MARC organized tours of big or notable energy facilities. And there was entertainment, including a walking tour of downtown Minneapolis, a Minnesota Twins game and a reception with food and drinks that LIUNA hosted and featured Sieben.

Weinmann, helping a consumer advocate group in a case about Xcel gas rates at the PUC, said it's helpful for regulators to be on the cutting edge of hard topics during a challenging transition away from fossil fuels. She also said Minnesota is better than other commissions in being more inclusive of underrepresented voices in debates about utility rates and power projects.

Larsen praised the PUC's steps to work with tribes during a keynote panel for the event.

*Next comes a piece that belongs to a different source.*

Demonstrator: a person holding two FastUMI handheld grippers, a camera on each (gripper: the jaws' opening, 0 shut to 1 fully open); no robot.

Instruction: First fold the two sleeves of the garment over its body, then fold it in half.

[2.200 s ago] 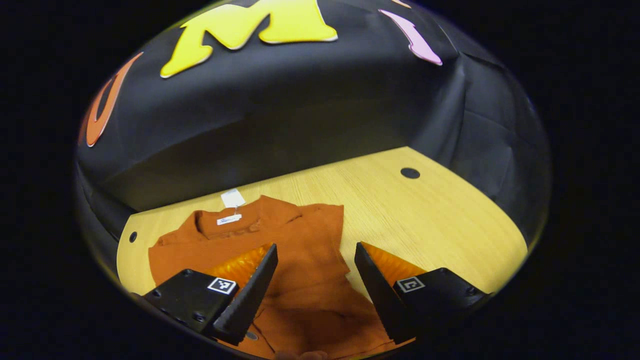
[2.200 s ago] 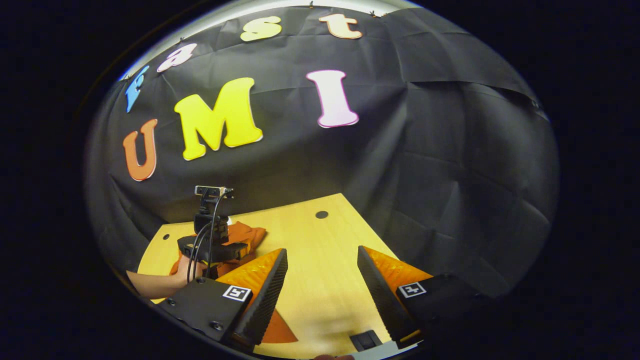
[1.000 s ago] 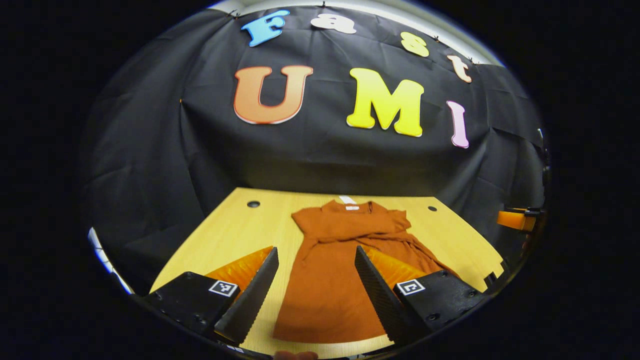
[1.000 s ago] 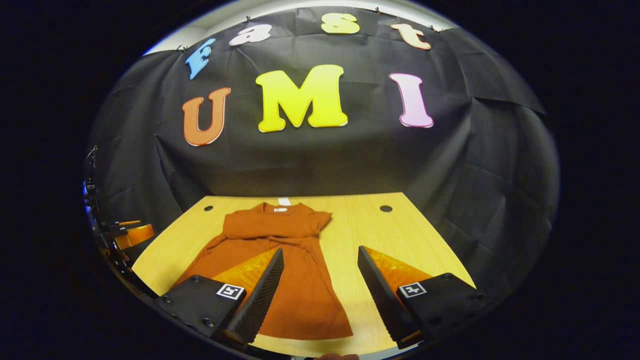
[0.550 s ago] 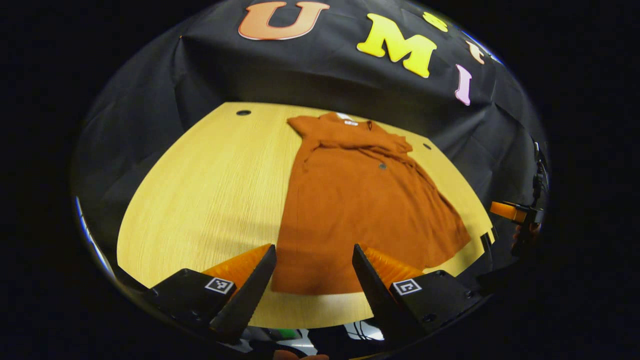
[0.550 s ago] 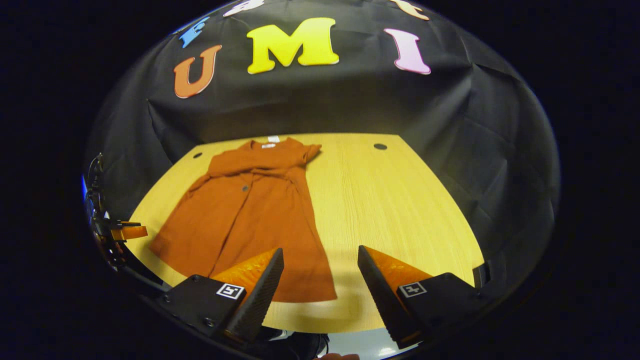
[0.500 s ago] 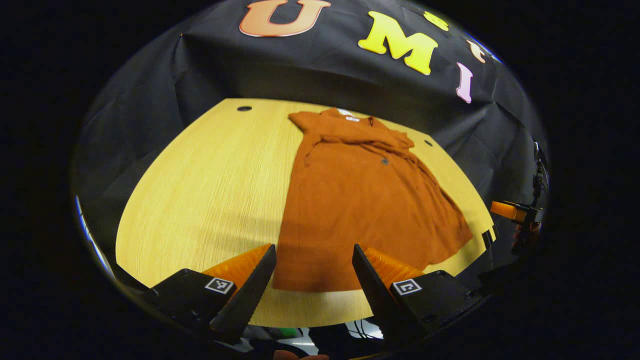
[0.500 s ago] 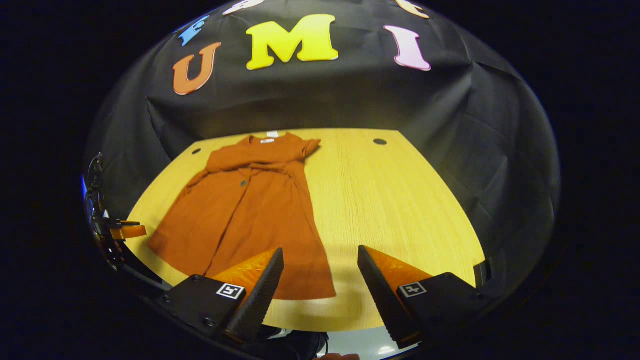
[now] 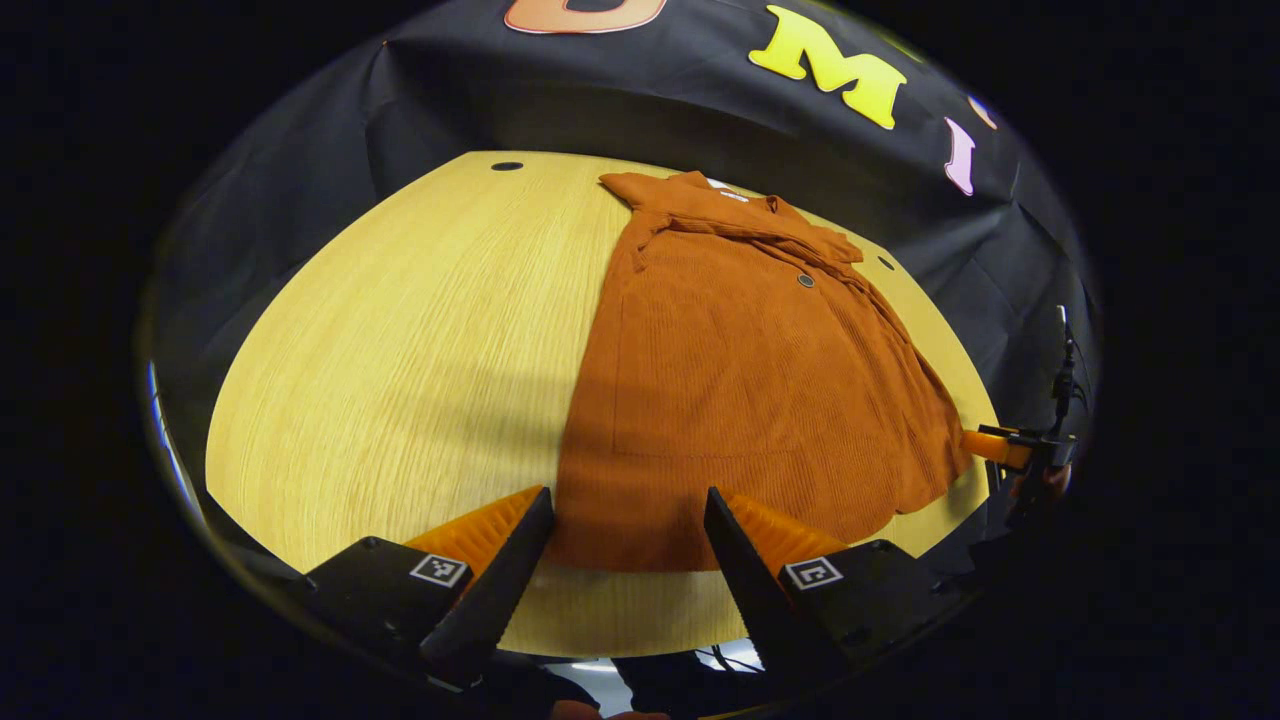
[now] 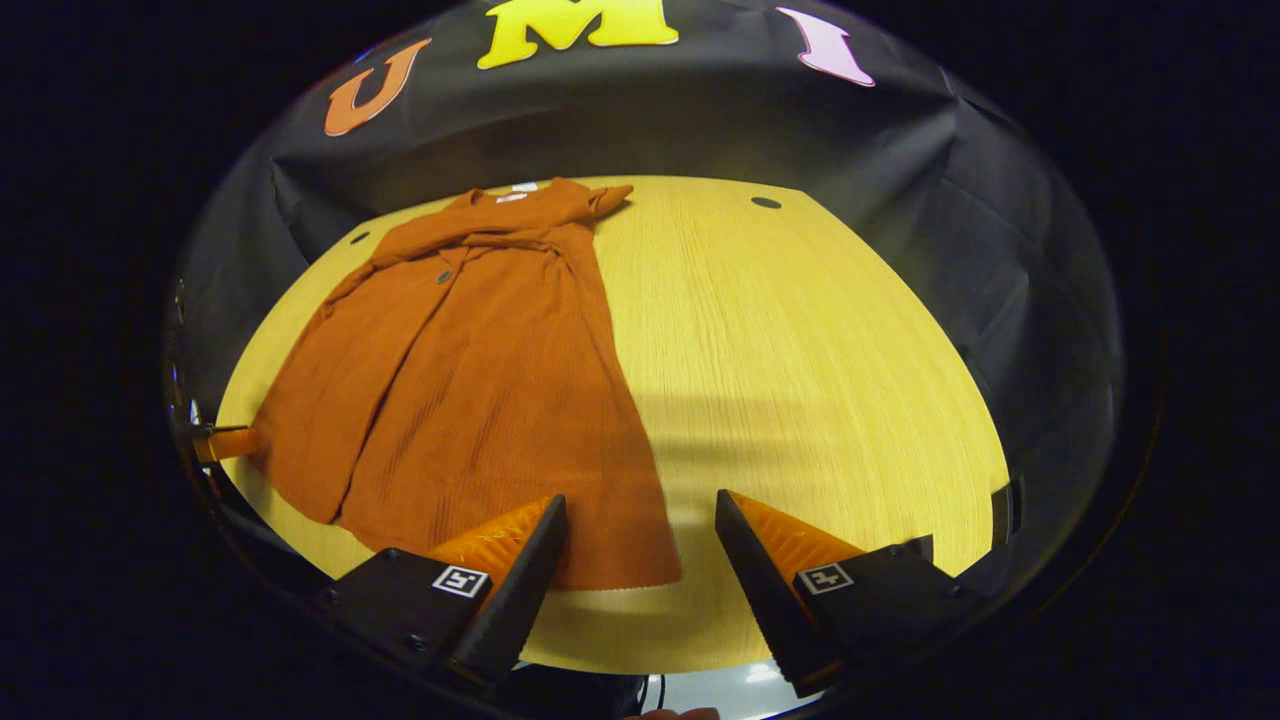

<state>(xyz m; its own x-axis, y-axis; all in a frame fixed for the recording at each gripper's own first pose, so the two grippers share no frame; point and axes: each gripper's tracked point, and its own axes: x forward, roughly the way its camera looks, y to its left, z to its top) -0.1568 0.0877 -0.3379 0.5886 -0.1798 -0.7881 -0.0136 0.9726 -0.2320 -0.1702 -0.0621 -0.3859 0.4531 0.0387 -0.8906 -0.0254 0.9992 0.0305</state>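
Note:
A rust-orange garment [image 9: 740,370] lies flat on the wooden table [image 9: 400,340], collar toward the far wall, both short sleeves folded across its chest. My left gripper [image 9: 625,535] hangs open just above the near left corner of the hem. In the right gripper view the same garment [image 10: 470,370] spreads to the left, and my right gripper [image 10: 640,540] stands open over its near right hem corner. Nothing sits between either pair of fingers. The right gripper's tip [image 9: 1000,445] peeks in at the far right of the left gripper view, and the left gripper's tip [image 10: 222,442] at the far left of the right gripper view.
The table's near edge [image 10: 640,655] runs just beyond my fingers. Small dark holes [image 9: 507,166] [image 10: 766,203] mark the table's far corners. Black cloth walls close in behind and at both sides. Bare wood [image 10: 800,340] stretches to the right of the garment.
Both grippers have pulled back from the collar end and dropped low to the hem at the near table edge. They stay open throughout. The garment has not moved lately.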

Sieben said it was good for other states to hear about how Minnesota incorporates tribal voices and other perspectives, such as an Xcel foreman who spoke on a panel about the benefits of the company's massive Becker solar project as the huge coal plant next door retires.

Pranis also said the the PUC is "increasingly recognized as a national leader in efforts to bring the priorities and voices of working families into regulatory decisions that have historically been dominated by energy companies and environmental advocates."

Still, John Farrell, a critic of the regulated monopoly system for power companies and co-director of the Institute for Local Self-Reliance, said not everyone has the opportunity to be high-level financial sponsors for events like MARC. Weinmann said state legislators could approve more funding to cover events with utility regulators.

Donors are "getting decisions that are the basis for whether or not their business is successful or not, and here they are having a financial relationship with their regulators outside of that," Farrell said. "It's really bothersome."